Source: NuclearCrimes.org
In 2012, a trickle of data from Japan has shed some light on the contamination of California's food-growing Central Valley, which stretches from the Sacramento Valley southward to the South Central Coast (whose closest monitoring station is CDPH's San Luis Obispo setup).
A lab calling itself 'Security Tokyo' began releasing in 2012 radiation levels of cesium-134 and 137 in California-grown items. Among the first items tested - they were taken off the shelves of 'Super Tokyo' supermarket in Japan - were prunes and almonds grown in California in 2011.
Security Tokyo's July 2012 test found that the items contained similar levels of the twin cesium isotopes which indicate that a very large fraction of the isotopes came from the Fukushima disaster.
The levels of cesium-134 and cesium-137 ranged from 0.07-0.08 Becquerels per kilogram to 0.10 to 0.11 Becquerels per kilogram, respectively, in the snack items.4
(A becquerel is about 27 picocuries.)
In 2012, the lab also tested a navel orange grown in California and found 0.47 and
0.49 becquerels of cesium-134 and cesium-137, respectively in the pulp and rind (peel) of the citrus fruit.
Astoundingly, the Public Health Service's 1963 radiation monitoring reports show
that oranges grown in the U.S. Southwest (SW) (i.e., California) had on average less cesium-137 than what was found by the Japanese lab in 2012.

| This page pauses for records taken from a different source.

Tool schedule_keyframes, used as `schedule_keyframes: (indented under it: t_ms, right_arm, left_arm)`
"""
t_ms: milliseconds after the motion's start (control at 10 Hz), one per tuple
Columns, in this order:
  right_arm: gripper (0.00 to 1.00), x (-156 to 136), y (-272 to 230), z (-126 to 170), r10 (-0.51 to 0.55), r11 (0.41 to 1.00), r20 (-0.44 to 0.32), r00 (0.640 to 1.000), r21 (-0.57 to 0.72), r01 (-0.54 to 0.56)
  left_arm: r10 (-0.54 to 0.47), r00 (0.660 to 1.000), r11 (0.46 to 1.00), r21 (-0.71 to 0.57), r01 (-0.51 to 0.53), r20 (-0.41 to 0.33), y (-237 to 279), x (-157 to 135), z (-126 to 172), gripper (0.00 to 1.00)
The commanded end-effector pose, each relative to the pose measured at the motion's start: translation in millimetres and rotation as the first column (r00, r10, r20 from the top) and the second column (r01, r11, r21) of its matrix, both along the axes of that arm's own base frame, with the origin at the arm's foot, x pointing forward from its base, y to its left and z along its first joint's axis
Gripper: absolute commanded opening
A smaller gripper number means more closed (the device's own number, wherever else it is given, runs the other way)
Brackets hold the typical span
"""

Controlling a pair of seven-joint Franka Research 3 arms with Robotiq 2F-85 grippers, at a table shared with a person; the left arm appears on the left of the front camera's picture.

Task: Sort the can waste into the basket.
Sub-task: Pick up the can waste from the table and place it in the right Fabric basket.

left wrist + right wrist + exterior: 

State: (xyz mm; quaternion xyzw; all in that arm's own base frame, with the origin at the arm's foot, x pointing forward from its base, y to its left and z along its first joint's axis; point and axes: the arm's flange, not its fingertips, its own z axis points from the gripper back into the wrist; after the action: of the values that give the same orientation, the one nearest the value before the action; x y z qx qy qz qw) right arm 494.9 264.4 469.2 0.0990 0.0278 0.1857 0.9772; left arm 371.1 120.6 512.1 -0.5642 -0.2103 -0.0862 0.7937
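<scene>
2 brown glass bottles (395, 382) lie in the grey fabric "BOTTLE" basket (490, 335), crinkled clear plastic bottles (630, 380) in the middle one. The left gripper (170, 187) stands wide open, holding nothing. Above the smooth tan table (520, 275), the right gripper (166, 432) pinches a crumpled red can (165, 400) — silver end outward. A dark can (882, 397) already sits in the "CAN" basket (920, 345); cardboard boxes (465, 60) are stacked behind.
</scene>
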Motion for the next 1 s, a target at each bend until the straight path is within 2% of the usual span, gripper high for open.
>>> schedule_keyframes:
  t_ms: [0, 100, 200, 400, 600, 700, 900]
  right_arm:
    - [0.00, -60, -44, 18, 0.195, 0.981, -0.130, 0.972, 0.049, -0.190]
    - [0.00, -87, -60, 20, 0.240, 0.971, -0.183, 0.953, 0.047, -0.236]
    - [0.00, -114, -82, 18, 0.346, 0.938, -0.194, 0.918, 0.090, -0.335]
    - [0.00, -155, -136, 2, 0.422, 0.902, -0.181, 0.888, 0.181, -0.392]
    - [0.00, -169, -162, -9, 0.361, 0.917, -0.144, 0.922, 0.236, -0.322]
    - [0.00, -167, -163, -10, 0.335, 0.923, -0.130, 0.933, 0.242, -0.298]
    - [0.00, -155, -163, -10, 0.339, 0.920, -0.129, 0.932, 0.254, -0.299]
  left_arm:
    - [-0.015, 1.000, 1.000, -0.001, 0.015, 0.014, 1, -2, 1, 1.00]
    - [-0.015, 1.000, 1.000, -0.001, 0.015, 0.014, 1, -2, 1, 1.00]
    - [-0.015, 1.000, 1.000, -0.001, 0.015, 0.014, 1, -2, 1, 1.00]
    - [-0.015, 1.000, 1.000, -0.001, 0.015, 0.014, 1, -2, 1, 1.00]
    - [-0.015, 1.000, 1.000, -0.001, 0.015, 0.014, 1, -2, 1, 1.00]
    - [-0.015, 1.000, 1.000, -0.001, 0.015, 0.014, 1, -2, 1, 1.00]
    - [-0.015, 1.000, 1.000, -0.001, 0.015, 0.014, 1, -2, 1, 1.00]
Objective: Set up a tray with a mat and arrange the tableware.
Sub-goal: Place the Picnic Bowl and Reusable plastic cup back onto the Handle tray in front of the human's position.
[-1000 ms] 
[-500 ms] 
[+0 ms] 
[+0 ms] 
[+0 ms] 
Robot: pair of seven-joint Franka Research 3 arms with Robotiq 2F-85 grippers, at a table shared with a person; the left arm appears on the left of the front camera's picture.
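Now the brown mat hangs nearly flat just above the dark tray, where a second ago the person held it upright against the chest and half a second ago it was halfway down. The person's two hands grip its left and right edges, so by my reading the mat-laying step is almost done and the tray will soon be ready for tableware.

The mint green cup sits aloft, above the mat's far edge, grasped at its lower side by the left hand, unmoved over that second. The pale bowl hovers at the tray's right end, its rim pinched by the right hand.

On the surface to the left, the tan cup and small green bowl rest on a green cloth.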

In August 2012, it was learned that a Japanese supermarket chain tested U.S.-exported pistachio nuts for radioactivity and found 9.54 becquerels per kilogram of cesium-137 but no detectable cesium-134. (98% of all pistachio nuts are grown in California.)
The pistachios contained about 95 times more cesium-137 than California almonds from 2011 and surpassed dozens of other food items in the supermarket's lab report for cesium content. The level of cesium-137 - a beta and gamma emitter produced in fission - in the pistachio nuts is equivalent to 257 picocuries per
kilogram, which makes it more contaminated than most food items tested by the U.S. Public Health Service during the peak of nuclear weapons testing fallout (in 1963)!
It is downright frightening to know that in one instance an orange grown in 2011 in California was 'hotter' than oranges grown there in the 1960s when hydrogen nuclear bombs were exploding in open-air at testing sites closer to the U.S. than Fukushima! It is even scarier that pistachios grown in the U.S. were the 'hottest' item in an 'isotopic test' selection of supermarket items in newly contaminated Japan in 2012!
A quick search in Wikipedia reveals that the San Joaquin Valley, which lies adjacent to the San Luis Obispo CDPH station and dairy farm, is where citrus products, almonds and nuts are grown. Other foods grown in the valley include a medley of vegetables, as well as cotton and grapes. Is the San Joaquin Valley harboring a secret hotspot from Fukushima?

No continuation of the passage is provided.